**WORK TO BE COMPLETED**
Produce as output only the lines below starting at the line with "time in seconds" and continuing through the line with "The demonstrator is", each one exactly as written.

BEGIN DATA EXCERPT

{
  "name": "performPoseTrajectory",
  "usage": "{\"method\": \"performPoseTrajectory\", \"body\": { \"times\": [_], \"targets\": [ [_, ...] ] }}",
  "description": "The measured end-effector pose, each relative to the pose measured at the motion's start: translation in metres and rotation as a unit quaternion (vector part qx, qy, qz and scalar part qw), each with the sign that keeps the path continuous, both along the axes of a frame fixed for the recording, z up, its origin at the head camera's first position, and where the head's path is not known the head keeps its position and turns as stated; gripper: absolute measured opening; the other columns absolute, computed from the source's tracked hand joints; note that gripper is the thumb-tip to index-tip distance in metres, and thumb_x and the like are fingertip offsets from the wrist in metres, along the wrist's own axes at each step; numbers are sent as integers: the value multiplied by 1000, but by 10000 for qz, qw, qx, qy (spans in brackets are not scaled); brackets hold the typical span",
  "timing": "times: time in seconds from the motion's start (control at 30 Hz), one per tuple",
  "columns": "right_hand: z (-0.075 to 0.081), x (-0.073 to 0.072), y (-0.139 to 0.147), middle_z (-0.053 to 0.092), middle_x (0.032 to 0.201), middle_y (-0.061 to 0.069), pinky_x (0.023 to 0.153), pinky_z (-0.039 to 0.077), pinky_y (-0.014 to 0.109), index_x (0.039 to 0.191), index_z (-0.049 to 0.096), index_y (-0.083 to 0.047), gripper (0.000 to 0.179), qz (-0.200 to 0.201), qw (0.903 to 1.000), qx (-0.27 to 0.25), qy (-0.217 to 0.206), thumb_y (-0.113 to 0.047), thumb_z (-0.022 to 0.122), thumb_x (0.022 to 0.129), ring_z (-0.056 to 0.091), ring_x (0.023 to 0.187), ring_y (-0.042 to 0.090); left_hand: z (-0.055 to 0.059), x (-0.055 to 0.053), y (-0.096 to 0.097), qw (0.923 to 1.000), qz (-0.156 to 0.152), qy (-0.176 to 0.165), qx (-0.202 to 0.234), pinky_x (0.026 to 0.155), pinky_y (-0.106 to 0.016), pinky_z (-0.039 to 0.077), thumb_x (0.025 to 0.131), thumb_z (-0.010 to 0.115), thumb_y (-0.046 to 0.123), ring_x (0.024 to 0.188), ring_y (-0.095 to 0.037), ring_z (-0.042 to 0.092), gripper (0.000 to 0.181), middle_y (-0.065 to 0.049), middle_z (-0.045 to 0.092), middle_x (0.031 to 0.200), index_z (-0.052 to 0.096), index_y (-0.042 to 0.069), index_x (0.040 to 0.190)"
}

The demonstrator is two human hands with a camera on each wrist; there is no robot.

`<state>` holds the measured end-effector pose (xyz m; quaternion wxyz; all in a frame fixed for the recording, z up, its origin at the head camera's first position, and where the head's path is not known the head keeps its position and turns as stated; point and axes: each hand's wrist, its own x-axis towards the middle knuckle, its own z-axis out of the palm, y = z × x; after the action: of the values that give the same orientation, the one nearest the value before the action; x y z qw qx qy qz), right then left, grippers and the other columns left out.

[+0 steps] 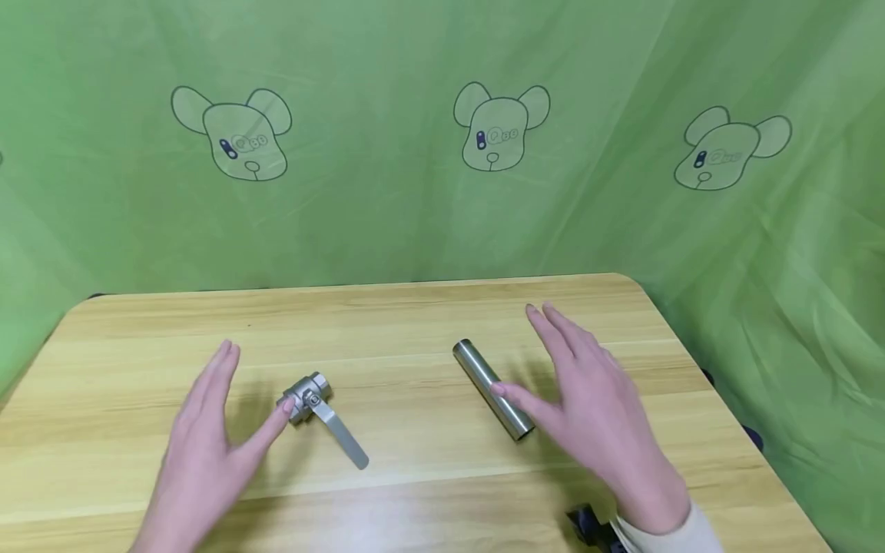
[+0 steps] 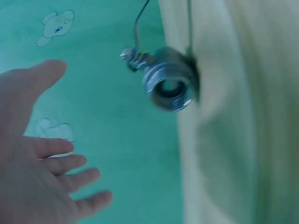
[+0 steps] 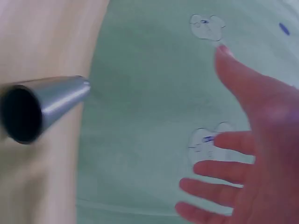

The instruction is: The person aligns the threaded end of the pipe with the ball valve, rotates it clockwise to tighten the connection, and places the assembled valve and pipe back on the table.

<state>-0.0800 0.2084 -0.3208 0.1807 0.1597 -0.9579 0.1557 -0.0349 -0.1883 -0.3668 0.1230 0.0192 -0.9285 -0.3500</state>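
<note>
A metal ball valve [image 1: 304, 397] with a long flat lever handle [image 1: 344, 438] lies on the table, left of the middle. My left hand [image 1: 210, 445] is beside it, fingers straight and thumb spread, the thumb tip overlapping the valve in the head view. In the left wrist view the valve [image 2: 170, 79] shows its threaded open end, apart from the fingers. A steel tube [image 1: 492, 388] lies slantwise on the right half. My right hand [image 1: 598, 407] hovers by it with spread fingers, its thumb overlapping the tube. The right wrist view shows the tube's [image 3: 51, 105] hollow end, away from the hand.
The wooden table [image 1: 401, 330] has rounded far corners. Behind it and along the right side hangs a green cloth [image 1: 387, 223] printed with bear heads. A black strap piece [image 1: 588, 526] sits at the right wrist, by a light sleeve [image 1: 674, 538].
</note>
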Motion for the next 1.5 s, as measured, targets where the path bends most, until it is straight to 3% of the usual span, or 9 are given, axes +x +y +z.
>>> {"method": "performPoseTrajectory", "body": {
  "times": [0.13,0.33,0.53,0.67,0.77,0.97,1.1,1.33,1.5],
  "targets": [
    [-14,-10,2,58,156,19,104,57,68,161,48,-11,85,3,9946,-1011,-214,-44,86,92,61,137,44,-4,-5,0,9924,-41,-427,1151,122,-77,35,97,81,42,155,-54,37,93,-17,31,176,30,18,171],
    [-39,-24,8,68,145,16,99,66,40,151,58,-8,61,-95,9627,-2521,-980,-33,79,100,72,124,36,-15,-11,-6,9609,-109,-1237,2475,128,-62,37,100,77,40,158,-47,39,82,-13,35,175,36,16,167],
    [-57,-31,10,73,137,13,95,59,9,144,65,-10,49,-325,9371,-3143,-1485,-34,75,103,74,118,20,-30,-15,-10,9427,59,-1590,2931,121,-21,44,103,73,43,155,-33,45,75,-8,43,171,39,18,165],
    [-68,-32,9,74,137,10,95,56,6,142,66,-11,50,-662,9188,-3376,-1933,-43,72,104,71,112,6,-40,-17,-9,9349,190,-1687,3115,124,-26,43,104,72,42,146,-14,52,70,-4,51,165,43,17,162],
    [-79,-33,10,74,136,12,97,58,10,142,65,-9,51,-784,8916,-3843,-2265,-43,70,104,73,109,6,-47,-19,-9,9252,234,-1748,3359,131,-45,38,103,73,42,136,-1,56,67,1,55,162,45,18,160],
    [-101,-37,14,80,123,6,99,64,24,141,60,3,49,-608,8159,-5141,-2574,-32,67,108,79,108,13,-61,-24,-11,9121,215,-1606,3765,112,-10,46,105,71,36,126,2,61,57,16,67,140,52,12,154],
    [-108,-38,16,82,115,3,98,66,28,136,61,9,48,-428,7858,-5649,-2481,-30,68,107,80,106,14,-67,-25,-7,9118,181,-1404,3853,104,-5,50,102,76,26,123,1,64,55,17,68,133,56,9,151],
    [-110,-40,16,82,111,1,95,66,25,130,65,6,43,-397,8067,-5395,-2381,-31,68,108,80,103,13,-67,-27,-4,9296,-19,-1426,3399,127,-28,42,94,79,8,128,3,58,65,-5,57,156,54,12,154],
    [-109,-45,17,82,110,-2,95,65,22,129,66,6,40,-303,8278,-5145,-2216,-30,66,109,79,101,11,-64,-29,-5,9375,-137,-1307,3223,121,-14,41,89,74,-4,138,-14,54,70,-9,54,159,52,9,155]
  ]
}}
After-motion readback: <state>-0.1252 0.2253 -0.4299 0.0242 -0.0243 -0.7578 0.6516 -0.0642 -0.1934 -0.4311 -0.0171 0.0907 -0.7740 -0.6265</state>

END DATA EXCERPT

**ANSWER SPACE**
  "timing": "times: time in seconds from the motion's start (control at 30 Hz), one per tuple",
  "columns": "right_hand: z (-0.075 to 0.081), x (-0.073 to 0.072), y (-0.139 to 0.147), middle_z (-0.053 to 0.092), middle_x (0.032 to 0.201), middle_y (-0.061 to 0.069), pinky_x (0.023 to 0.153), pinky_z (-0.039 to 0.077), pinky_y (-0.014 to 0.109), index_x (0.039 to 0.191), index_z (-0.049 to 0.096), index_y (-0.083 to 0.047), gripper (0.000 to 0.179), qz (-0.200 to 0.201), qw (0.903 to 1.000), qx (-0.27 to 0.25), qy (-0.217 to 0.206), thumb_y (-0.113 to 0.047), thumb_z (-0.022 to 0.122), thumb_x (0.022 to 0.129), ring_z (-0.056 to 0.091), ring_x (0.023 to 0.187), ring_y (-0.042 to 0.090); left_hand: z (-0.055 to 0.059), x (-0.055 to 0.053), y (-0.096 to 0.097), qw (0.923 to 1.000), qz (-0.156 to 0.152), qy (-0.176 to 0.165), qx (-0.202 to 0.234), pinky_x (0.026 to 0.155), pinky_y (-0.106 to 0.016), pinky_z (-0.039 to 0.077), thumb_x (0.025 to 0.131), thumb_z (-0.010 to 0.115), thumb_y (-0.046 to 0.123), ring_x (0.024 to 0.188), ring_y (-0.095 to 0.037), ring_z (-0.042 to 0.092), gripper (0.000 to 0.181), middle_y (-0.065 to 0.049), middle_z (-0.045 to 0.092), middle_x (0.031 to 0.200), index_z (-0.052 to 0.096), index_y (-0.042 to 0.069), index_x (0.040 to 0.190)"
}

The demonstrator is two human hands with a camera on each wrist; there is no robot.

Besides this answer, the exercise requires nothing else.